* **Try it**
A verbatim copy of the lines starting at the one with "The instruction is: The" and ending at the last line below is required; include nothing else.

* **Exercise data**
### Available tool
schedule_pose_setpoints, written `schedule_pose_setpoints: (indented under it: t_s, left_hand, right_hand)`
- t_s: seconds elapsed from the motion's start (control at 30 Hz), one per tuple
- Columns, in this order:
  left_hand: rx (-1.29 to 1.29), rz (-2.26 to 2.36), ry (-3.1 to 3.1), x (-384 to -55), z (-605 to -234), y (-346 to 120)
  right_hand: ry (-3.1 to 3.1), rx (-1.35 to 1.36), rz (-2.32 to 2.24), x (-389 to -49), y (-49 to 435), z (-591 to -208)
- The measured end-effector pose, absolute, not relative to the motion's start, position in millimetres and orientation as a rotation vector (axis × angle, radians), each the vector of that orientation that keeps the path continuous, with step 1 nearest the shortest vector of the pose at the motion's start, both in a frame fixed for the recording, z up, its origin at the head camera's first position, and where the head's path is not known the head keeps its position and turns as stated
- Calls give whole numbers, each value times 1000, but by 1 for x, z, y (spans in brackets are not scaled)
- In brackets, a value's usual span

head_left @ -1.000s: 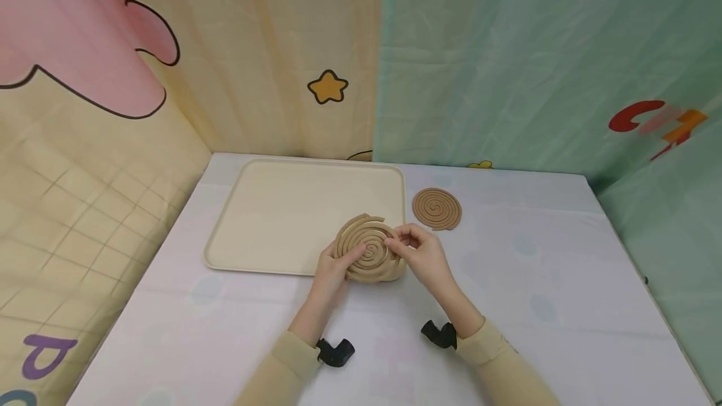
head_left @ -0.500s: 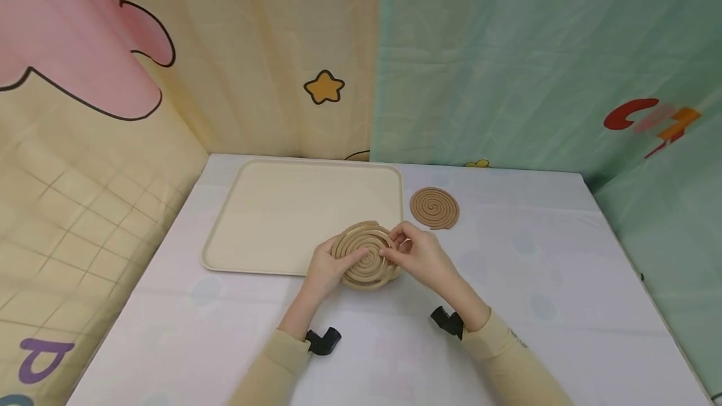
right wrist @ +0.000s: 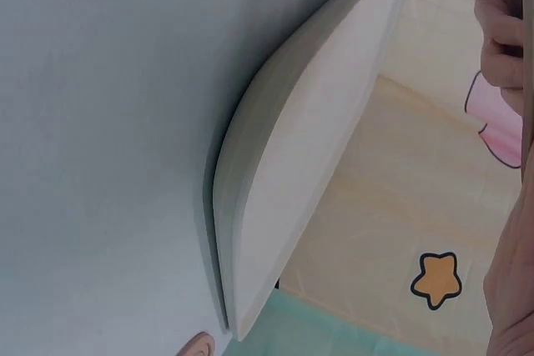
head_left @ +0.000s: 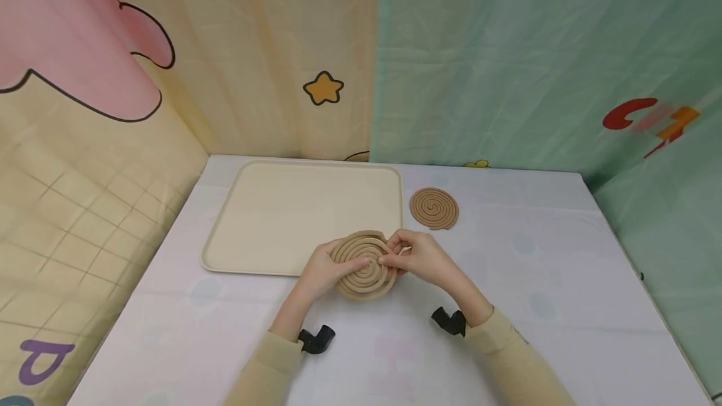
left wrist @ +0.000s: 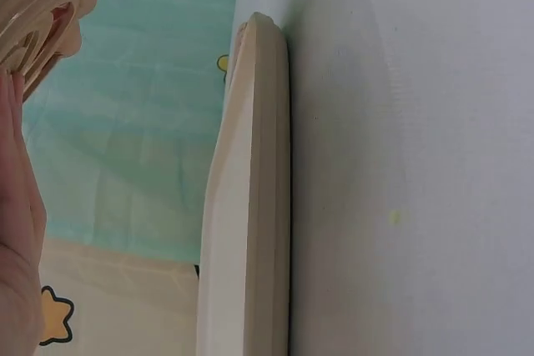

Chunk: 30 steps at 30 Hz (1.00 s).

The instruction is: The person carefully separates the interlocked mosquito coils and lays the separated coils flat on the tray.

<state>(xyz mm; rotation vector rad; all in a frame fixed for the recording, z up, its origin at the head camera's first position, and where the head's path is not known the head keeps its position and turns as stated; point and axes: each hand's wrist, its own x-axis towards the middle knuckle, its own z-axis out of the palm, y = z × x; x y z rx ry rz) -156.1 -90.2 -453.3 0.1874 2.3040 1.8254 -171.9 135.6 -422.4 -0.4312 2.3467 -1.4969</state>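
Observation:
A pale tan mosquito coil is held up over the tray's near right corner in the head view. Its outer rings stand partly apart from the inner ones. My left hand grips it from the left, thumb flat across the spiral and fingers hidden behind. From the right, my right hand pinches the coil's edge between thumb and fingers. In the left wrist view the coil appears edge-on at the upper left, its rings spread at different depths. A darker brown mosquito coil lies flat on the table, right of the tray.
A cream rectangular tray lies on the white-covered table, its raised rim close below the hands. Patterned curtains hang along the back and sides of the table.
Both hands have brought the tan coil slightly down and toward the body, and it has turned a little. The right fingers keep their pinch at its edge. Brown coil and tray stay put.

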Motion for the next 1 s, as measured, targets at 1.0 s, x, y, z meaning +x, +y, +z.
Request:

* **Answer to the problem**
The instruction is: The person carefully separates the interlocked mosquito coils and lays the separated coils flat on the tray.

<state>(xyz mm; rotation vector rad; all in a frame fixed for the recording, z up, its origin at the head camera's first position, and where the head's path is not known the head keeps its position and turns as stated; point and axes: each hand's wrist, its own x-axis towards the middle knuckle, its own z-axis out of the palm, y = z × x; x y z rx ry rz) -156.1 -90.2 -453.3 0.1874 2.3040 1.8254 -171.9 135.6 -422.4 -0.4312 2.3467 -1.4969</state>
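Observation:
A pale tan mosquito coil is held up over the tray's near right corner in the head view. Its outer rings stand partly apart from the inner ones. My left hand grips it from the left, thumb flat across the spiral and fingers hidden behind. From the right, my right hand pinches the coil's edge between thumb and fingers. In the left wrist view the coil appears edge-on at the upper left, its rings spread at different depths. A darker brown mosquito coil lies flat on the table, right of the tray.
A cream rectangular tray lies on the white-covered table, its raised rim close below the hands. Patterned curtains hang along the back and sides of the table.
Both hands have brought the tan coil slightly down and toward the body, and it has turned a little. The right fingers keep their pinch at its edge. Brown coil and tray stay put.
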
Motion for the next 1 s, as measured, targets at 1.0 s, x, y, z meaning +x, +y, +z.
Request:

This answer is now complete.